Recognizing the value of education both as a strategic initiative for preparing future brand employees and as an opportunity to help shape a more sustainable value chain.

Gen Z cares about sustainability more than any generation before them, and many are pursuing careers aligned with solving environmental issues. Plastics and packaging programs at universities across the country must equip these young minds with the knowledge and skills they need to build a more circular future, and Dow aims to help in this endeavor.

“In working on education initiatives at Dow, I’ve seen that every undergrad and graduate student is talking about sustainability,” said Jill Martin, Global Sustainability Fellow at Dow. “We can offer our expertise in the space to fill a gap, bringing a different and innovative perspective into packaging and sustainability education. And Dow learns from students, too, as they bring open minds and new ways of thinking to the table.”

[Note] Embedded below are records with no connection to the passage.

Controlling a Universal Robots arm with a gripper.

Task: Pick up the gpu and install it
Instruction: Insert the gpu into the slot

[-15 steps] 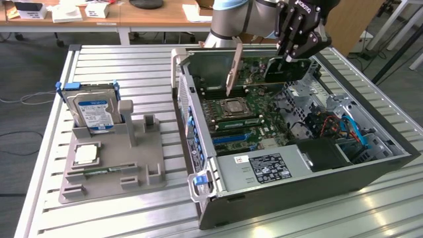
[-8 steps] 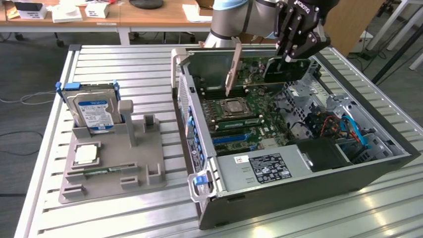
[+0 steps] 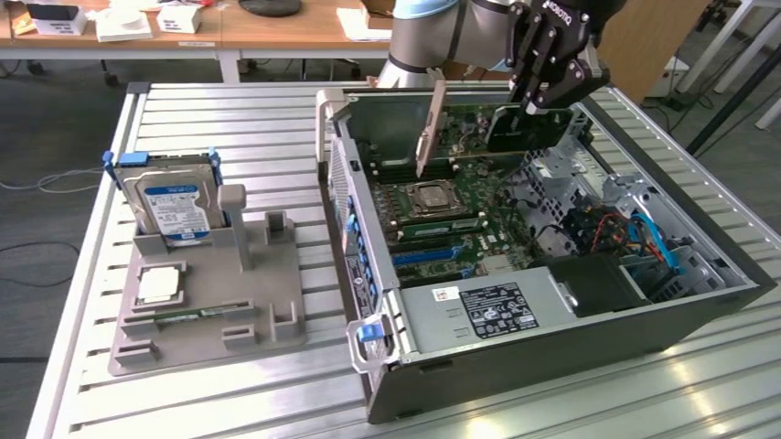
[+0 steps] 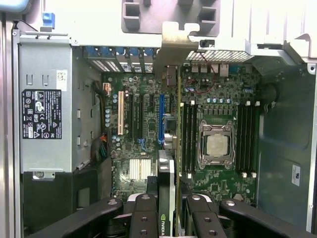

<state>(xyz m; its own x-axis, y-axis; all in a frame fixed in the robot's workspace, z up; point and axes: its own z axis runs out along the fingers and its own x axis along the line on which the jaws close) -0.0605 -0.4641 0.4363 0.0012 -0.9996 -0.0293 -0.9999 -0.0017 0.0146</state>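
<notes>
Our claw [image 3: 544, 96] is clenched on the top edge of the gpu [image 3: 525, 133], holding it upright above the open case [image 3: 550, 343]. We judge the card light, stiff and fragile, best gripped by its edges, not its components. Its bracket [image 3: 429, 123] hangs by the case's rear wall. Beneath lie the motherboard [image 4: 143, 124], its blue slot [image 4: 161, 119], and memory slots [image 4: 189, 139] crowding one side. Farther off, a hard drive [image 3: 177, 206] stands in a tray [image 3: 208, 315] on the table [image 3: 208, 110].
</notes>
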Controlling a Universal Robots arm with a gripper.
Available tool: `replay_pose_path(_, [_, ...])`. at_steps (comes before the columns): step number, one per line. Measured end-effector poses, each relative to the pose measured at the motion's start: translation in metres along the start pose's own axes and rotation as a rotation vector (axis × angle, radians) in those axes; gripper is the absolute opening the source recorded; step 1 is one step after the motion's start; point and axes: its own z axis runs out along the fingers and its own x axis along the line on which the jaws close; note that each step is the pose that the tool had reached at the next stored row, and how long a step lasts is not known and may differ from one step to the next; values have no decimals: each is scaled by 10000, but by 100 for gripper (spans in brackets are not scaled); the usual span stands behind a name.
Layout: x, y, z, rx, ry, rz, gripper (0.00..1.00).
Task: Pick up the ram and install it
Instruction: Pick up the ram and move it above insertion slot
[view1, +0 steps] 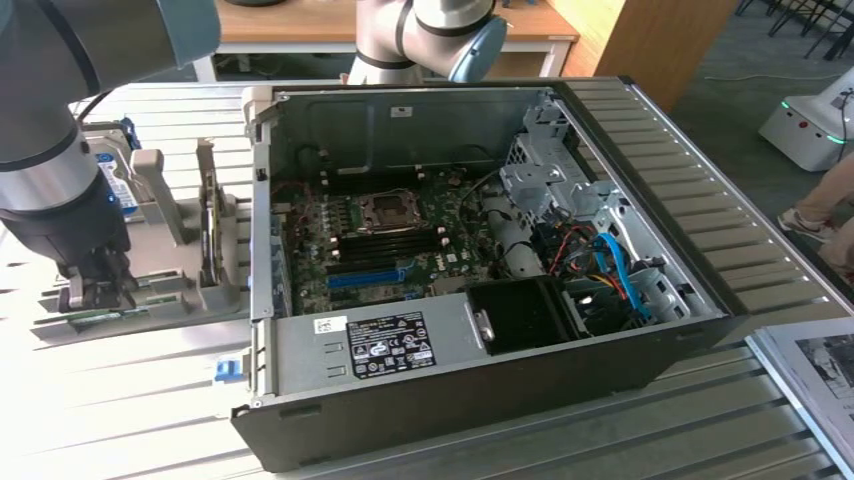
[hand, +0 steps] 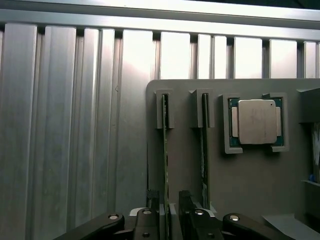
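Observation:
The ram is a thin green stick standing on edge in a slot of a grey holder. A second such stick stands in the neighbouring slot. My gripper is open, one finger on each side of the first stick's near end, with small gaps on both sides. In the exterior view my gripper points down into the grey holder on the exterior view's left, beside the open computer case. The motherboard lies inside the case, with dark memory slots near its middle.
A processor chip sits in a recess of the holder. A hard drive with a blue-white label stands behind my arm. A second arm's base stands behind the case. The slatted metal table extends all around.

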Motion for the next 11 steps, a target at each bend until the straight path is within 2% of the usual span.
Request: replay_pose_path(11, [4,-4,76,0,0,0,29])
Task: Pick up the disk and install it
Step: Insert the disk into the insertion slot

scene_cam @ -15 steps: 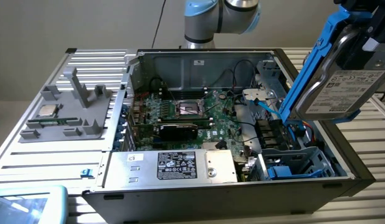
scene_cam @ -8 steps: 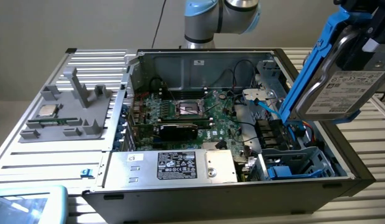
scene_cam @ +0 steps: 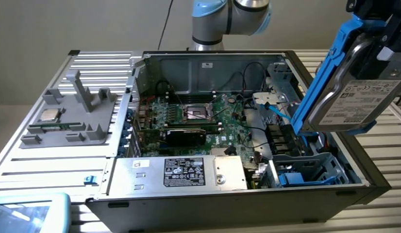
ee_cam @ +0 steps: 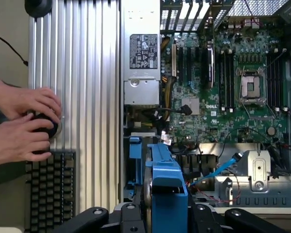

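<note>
The disk (scene_cam: 359, 97), a silver-grey drive with a white printed label framed by a bright blue bracket, is held aloft at the upper right of the exterior view. It is tilted steeply on edge, label side turned toward the camera. It is carried clear above the near right corner of the open computer case (scene_cam: 356, 187) and touches nothing inside it.

In the wrist view the blue bracket is seen edge-on between the black fingers (ee_cam: 200, 217) of the gripper (ee_cam: 166, 213). One finger is pressed to each side, so the jaws are clamped on the disk rather than standing free.

Directly beneath the disk, at the lower right of the exterior view, a blue-trimmed drive cage (scene_cam: 304, 170) is set into the case. A light blue cable (scene_cam: 278, 114) is strung just above the cage. The green motherboard (scene_cam: 207, 121) is laid flat at the centre of the case. A silver box with a black label (scene_cam: 187, 172) is fitted along the near wall.

At the exterior view's left, a grey holder (scene_cam: 71, 116) is placed on the ribbed metal table (scene_cam: 51, 165), well apart from the disk. A small square silver chip (scene_cam: 48, 115) is seated in it. The blue-and-silver robot arm (scene_cam: 229, 14) is seen at the top centre, behind the case.

In the wrist view, a person's two hands (ee_cam: 24, 121) are rested on a dark round object beside a black keyboard (ee_cam: 51, 184), outside the case.
</note>
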### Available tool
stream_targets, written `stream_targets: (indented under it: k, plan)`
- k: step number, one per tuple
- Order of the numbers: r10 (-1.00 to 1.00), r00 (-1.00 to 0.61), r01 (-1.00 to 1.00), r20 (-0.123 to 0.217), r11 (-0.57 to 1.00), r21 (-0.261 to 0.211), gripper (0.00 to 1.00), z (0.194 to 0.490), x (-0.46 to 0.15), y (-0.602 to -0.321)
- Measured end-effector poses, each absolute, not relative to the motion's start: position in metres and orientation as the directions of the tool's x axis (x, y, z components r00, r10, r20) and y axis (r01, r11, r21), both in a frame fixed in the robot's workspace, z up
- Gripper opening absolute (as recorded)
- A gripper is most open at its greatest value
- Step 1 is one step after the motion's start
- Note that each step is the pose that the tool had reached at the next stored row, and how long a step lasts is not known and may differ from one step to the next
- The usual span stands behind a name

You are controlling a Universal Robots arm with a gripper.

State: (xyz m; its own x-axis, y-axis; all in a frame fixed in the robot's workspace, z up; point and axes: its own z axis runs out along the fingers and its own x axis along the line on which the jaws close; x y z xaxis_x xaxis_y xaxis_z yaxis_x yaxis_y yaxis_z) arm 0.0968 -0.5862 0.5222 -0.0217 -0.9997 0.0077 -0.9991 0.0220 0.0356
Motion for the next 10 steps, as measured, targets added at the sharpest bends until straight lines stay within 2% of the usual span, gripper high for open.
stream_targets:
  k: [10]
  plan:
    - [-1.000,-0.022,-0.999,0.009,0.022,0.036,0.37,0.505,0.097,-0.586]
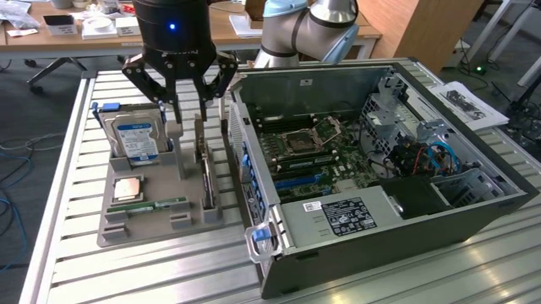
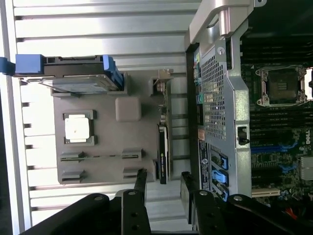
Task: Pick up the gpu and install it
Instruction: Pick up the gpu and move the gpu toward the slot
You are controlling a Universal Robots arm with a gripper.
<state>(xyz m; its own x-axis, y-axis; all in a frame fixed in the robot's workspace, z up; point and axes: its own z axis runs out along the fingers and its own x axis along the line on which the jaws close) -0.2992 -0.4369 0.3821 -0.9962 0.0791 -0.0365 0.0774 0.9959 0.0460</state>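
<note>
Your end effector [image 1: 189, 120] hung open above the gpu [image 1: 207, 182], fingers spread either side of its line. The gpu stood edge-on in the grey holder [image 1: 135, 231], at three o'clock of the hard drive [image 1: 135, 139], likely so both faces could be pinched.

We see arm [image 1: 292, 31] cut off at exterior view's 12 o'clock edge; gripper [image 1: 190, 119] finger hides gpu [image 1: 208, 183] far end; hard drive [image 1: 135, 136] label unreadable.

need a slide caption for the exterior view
Open pincer hovers above the gpu, upright in its grey holder beside the open computer case.
</note>
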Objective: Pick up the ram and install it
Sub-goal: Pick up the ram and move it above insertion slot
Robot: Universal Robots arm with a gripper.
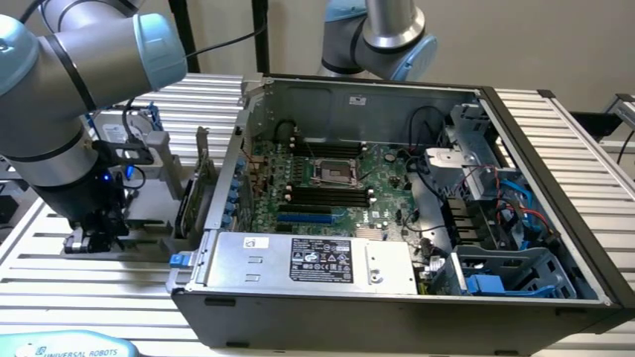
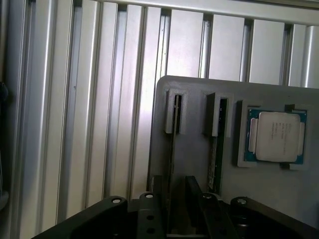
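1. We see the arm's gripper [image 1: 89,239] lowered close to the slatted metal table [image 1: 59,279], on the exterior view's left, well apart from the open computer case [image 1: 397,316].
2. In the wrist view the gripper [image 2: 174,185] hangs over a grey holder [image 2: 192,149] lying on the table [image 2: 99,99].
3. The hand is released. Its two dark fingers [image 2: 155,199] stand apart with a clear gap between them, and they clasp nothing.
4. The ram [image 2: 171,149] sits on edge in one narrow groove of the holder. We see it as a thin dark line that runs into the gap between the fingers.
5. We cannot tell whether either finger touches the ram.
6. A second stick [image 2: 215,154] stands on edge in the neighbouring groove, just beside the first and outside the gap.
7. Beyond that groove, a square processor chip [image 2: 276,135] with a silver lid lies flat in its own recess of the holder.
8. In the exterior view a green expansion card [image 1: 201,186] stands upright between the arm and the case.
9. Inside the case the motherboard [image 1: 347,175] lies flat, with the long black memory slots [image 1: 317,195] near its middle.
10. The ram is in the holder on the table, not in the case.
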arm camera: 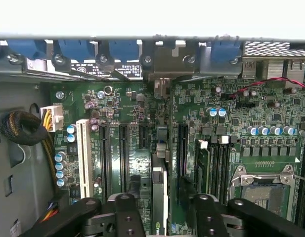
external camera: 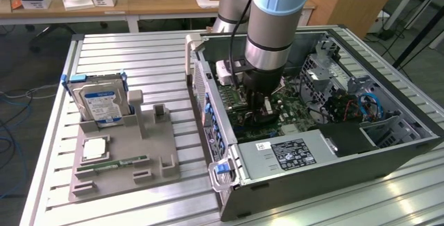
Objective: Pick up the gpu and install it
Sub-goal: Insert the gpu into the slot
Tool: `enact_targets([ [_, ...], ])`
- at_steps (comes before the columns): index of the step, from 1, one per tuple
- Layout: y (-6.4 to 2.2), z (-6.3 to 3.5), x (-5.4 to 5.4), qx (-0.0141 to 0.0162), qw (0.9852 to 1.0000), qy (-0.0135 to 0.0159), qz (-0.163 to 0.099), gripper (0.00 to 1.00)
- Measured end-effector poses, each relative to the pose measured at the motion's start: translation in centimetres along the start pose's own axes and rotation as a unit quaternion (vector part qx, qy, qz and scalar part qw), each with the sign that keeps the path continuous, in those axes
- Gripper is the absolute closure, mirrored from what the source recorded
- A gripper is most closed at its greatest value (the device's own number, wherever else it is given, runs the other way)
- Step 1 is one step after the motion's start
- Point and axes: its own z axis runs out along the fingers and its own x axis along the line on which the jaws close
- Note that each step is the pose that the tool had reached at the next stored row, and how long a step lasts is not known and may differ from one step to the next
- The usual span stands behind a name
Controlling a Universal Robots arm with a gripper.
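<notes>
The gpu [arm camera: 159, 190] shows edge-on in the wrist view, a thin green card standing upright in a motherboard slot, with its silver bracket [arm camera: 162, 66] against the case's rear wall. My gripper [arm camera: 164, 215] straddles the card. Its black fingers [arm camera: 125, 212] stand on either side with a gap to the card on each side, so it is open. In the exterior view the arm reaches down into the open computer case [external camera: 319, 179], and the gripper [external camera: 265, 113] sits low over the motherboard, hiding the card.
Empty black slots [arm camera: 123, 153], a white slot [arm camera: 84, 158], memory slots and the CPU socket [arm camera: 263, 190] flank the card. A power supply [external camera: 288, 156] lies at the case front. Outside, a grey holder [external camera: 128, 184] carries a hard drive [external camera: 101, 104] and memory stick [external camera: 114, 164].
</notes>
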Motion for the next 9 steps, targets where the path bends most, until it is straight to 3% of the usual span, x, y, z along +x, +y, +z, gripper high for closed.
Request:
enact_targets([
  [1,-0.01,-0.07,0.0,-0.0001,1.0,0.0001,0.0,0.55],
  [9,-0.3,-3.34,-0.1,0.0,1.0,0.0,0.0,0.55],
])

Driving toward plastics education in packaging

Early on in its engagement with packaging schools, the chemical and materials giant noticed that as materials for packaging were evolving and plastics were becoming increasingly important, a disconnect was growing between university curricula and the reality of the industry. Students weren’t always learning about plastic packaging, specifically — which set them behind before they even started working in the industry. Students would likely move on to work for consumer packaged goods (CPG) brands lacking important knowledge, such as the type of plastics used in flexible and rigid packaging and how these materials enabled down-gauging and light-weighting.

In this gap, Dow saw an opportunity to help position students to better understand the value of plastic packaging and extend their thinking beyond traditional packaging materials when they enter the field — whether in CPG companies, testing labs, packaging suppliers or elsewhere along the value chain. Armed with skills and knowledge around plastics, these students can now go on to develop innovative solutions for circularity across package material types and formats throughout the industry.

“We always talk about speaking and understanding the language of brands,” Martin said. “But by educating brands’ future employees about materials, we can help brands better speak the language of materials, too. Having this common language helps us connect to partners and move faster with opportunities.”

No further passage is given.